You could swallow hard and pay for it. After all, your doctor prescribed the medication for a reason. Or, like many patients facing sticker shock at the pharmacy, you turn around and go home empty handed.
Too often, that’s exactly what happens.
The average pharmacist in our 2021 survey said that 10% of patients walk away without medication due to cost—but thanks to real-time insights within electronic health record (EHR) and pharmacy management systems, which show what the benefit plan covers and out-of-pocket costs, patients don’t have to go home empty handed.
12 Barriers & Breakthroughs
The scenario described above is one of a dozen barriers and breakthroughs that disrupt care, on one hand, and lead to exceptional care on the other.
Beyond E-Prescribing, we’re breaking through administrative headaches and communication barriers across healthcare in numerous ways.
From primary care to the emergency room, from the pharmacy to behind-the-scenes care management, we’re breaking through barriers for clinicians, health systems, retail and specialty pharmacists, health plans and pharmacy benefit managers (PBMs).
The primary care picture goes from foggy to clear
Barrier: As the primary care physician gets ready to see a new patient—who’s from out of state—the lack of medication history and clinical documentation makes it difficult to get a clear picture of the patient’s past treatment.
Breakthrough: With cleaner and more complete medication history data and the ability to retrieve relevant records from different care providers and EHR systems, the physician can avoid adverse drug events and readmissions, and see where else the patient has received care.
- This physician’s experience is just one of many: Record Locator & Exchange helped identify 1.25 billion links to clinical document sources in 2022.
Prescribers get out ahead of formulary changes
Barrier: The health plan has updated its formularies, and this has serious cost implications for members. The health plan sends a notice to its members’ prescribers—by snail mail—but many prescribers won’t be notified in time to consider more affordable medications. And patients will be surprised to find that their medications are suddenly more expensive.

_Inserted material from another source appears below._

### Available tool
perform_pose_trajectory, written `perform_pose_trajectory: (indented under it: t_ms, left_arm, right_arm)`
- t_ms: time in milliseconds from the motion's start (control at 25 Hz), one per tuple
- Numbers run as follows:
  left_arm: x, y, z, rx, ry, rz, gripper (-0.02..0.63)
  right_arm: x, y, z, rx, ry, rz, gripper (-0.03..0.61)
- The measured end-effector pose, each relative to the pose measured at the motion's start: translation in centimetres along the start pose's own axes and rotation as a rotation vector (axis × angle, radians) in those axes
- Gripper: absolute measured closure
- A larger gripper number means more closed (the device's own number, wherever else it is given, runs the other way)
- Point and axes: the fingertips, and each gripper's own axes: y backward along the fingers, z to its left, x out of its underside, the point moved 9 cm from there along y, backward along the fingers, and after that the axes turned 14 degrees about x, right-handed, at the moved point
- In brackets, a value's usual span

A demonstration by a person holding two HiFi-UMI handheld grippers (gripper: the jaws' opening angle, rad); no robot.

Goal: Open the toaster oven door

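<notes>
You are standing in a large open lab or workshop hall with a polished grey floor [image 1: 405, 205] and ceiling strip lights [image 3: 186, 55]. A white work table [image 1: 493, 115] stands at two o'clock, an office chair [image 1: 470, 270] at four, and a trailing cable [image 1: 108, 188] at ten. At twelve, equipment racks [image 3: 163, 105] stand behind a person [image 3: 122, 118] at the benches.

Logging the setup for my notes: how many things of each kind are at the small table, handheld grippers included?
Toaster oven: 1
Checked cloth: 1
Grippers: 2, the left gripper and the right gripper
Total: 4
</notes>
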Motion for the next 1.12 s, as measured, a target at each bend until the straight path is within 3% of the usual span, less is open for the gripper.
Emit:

Breakthrough: The health plan sends the formulary change notice directly to prescribers in their EHR. And this happens no matter which EHR the prescriber uses. The health plan gets electronic confirmation of delivery—and its members ultimately get a better experience. Now, prescribers work with their patients to find more cost-effective medication options.
- Health plans and PBMs covering nearly 220 million patients nationwide used Clinical Direct Messaging to improve care quality and communication with providers in 2022.
Avoid sticker shock at the pharmacy with an affordable prescription
Barrier: At the pharmacy, a patient goes to pick up her prescription but is shocked by its high cost. The pharmacist thinks he can help find another option, but that will take plenty of back-and-forth (faxing and phone calls) between the patient, prescriber and health plan.
Breakthrough: The patient receives an affordable prescription thanks to real-time insight into the medications her benefit plan covers and her out-of-pocket costs.
- Prescription cost and coverage information—at the patient-specific level—saved patients an average of $61.17 per prescription in 2022.